### [TASK BRIEF]
Report every line from the material that contains the word "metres".

■ ■ ■ ■

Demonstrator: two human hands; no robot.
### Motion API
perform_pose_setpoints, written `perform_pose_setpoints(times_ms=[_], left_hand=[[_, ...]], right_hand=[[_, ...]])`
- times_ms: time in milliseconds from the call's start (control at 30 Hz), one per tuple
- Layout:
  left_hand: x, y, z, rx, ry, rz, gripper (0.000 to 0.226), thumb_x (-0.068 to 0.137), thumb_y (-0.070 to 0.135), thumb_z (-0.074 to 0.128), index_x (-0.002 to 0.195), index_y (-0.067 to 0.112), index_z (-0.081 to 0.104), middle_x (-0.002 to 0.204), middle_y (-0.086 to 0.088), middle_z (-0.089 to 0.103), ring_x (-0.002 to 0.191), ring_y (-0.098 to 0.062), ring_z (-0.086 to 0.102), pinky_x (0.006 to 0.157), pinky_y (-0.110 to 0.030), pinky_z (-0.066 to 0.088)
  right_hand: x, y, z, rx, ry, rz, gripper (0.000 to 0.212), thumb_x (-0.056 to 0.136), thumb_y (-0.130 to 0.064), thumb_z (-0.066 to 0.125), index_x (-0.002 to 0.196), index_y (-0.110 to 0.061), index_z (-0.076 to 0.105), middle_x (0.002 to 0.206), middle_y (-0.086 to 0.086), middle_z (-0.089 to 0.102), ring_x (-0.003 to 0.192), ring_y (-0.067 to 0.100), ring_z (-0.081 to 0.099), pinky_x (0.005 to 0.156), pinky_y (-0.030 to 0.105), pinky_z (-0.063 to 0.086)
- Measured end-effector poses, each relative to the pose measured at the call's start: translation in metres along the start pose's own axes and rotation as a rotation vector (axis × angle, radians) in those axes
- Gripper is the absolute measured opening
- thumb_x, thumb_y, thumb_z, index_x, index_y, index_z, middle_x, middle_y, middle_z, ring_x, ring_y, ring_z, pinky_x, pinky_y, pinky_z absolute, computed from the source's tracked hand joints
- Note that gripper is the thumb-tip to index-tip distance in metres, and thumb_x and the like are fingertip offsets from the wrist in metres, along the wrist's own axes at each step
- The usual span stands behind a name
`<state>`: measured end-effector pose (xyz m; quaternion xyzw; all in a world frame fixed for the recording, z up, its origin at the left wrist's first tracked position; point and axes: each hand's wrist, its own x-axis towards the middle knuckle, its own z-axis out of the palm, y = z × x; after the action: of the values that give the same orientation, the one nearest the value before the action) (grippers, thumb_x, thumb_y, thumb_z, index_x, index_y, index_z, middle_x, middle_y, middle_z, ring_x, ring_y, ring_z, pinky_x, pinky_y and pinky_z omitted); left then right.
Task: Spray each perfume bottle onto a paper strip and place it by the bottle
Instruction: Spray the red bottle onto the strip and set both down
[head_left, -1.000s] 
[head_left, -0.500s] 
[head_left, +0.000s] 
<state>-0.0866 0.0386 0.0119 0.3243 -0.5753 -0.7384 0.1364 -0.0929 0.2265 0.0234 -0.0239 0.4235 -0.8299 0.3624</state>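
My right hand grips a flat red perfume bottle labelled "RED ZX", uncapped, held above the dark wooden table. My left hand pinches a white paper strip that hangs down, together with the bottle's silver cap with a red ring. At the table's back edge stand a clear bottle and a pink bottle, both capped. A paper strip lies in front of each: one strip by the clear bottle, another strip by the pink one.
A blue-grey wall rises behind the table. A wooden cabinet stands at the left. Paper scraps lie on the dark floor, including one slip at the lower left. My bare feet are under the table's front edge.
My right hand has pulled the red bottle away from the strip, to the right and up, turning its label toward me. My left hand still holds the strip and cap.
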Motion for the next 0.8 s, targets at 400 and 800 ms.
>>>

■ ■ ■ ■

### [SOLUTION]
- Measured end-effector poses, each relative to the pose measured at the call's start: translation in metres along the start pose's own axes and rotation as a rotation vector (axis × angle, radians) in those axes
- Note that gripper is the thumb-tip to index-tip distance in metres, and thumb_x and the like are fingertip offsets from the wrist in metres, along the wrist's own axes at each step

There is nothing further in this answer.